The above example shows the current MOD rates for four contractors along with the industry standard of 1.00.



Hegberg, B., Safety Impact at Bid Day, http://www.mashainc.com

The above illustration compares those same four contractors on a $10,000,000 project with $3,500,000 in payroll.

WHY CHANGE IS VITAL

Beyond the financial implications of overlooking safety and workplace dangers, there is a myriad of reasons why an organization should look to make a positive change in the way it manages workplace safety. Below are a few of the benefits from making workplace danger recognition and safety management a vital part of your organization:

Worker Protection

  • Protect your workers from all safety and health hazards that may exist at your workplace.
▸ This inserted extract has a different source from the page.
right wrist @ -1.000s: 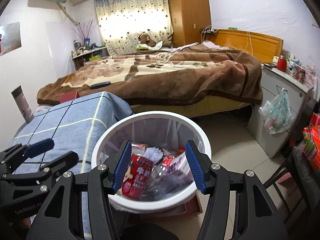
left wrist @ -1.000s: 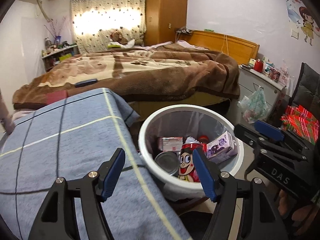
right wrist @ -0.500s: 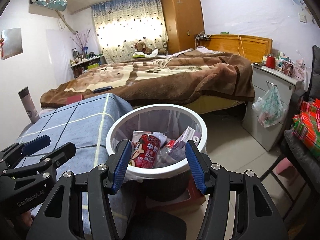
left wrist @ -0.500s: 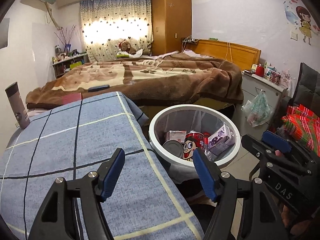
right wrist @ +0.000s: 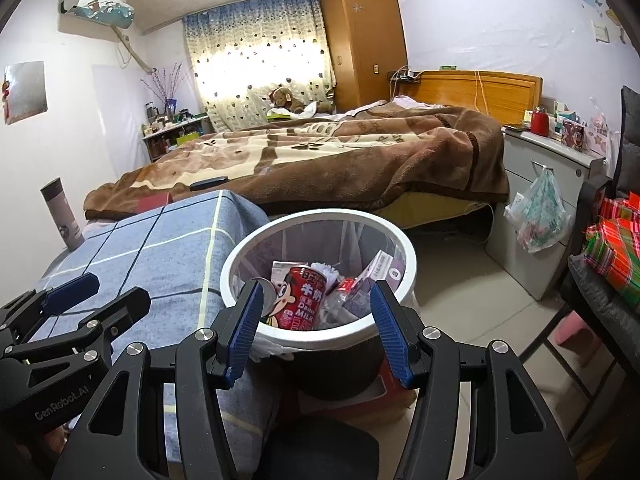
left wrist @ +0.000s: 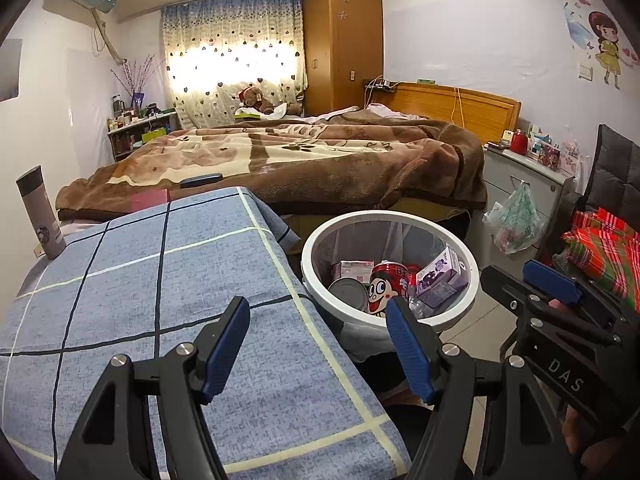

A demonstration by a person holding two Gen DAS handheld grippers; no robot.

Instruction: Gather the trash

Establish a Positive Culture

  • Create a better working environment free of workplace dangers.
  • Boost worker morale by involving the workforce in a culture that emphasizes a safe workplace.
  • Improve communication among workers and management.
  • Encourage safety away from work as workers may take safe work practices with them outside of the workplace.

Build a Reputation

  • Become a leader in your industry by providing a safe and healthy workplace for your workers.
  • Attract skillful workers looking to join an organization that makes providing a safe and healthy workplace a priority.

Save Money

  • Lower worker compensation insurance premiums.
  • Improve worker retention and reduce costly turnover.
  • Reduce worker days away from work to keep operations and production running smoothly.

Despite increasing pressures to produce and ever-changing workplace conditions, an organization's costs are within their control. With a commitment to, implementation of, and active involvement in safety from senior management, middle management, and the workforce, organizations can ensure workplace dangers do not go overlooked and avoidable costs do not occur.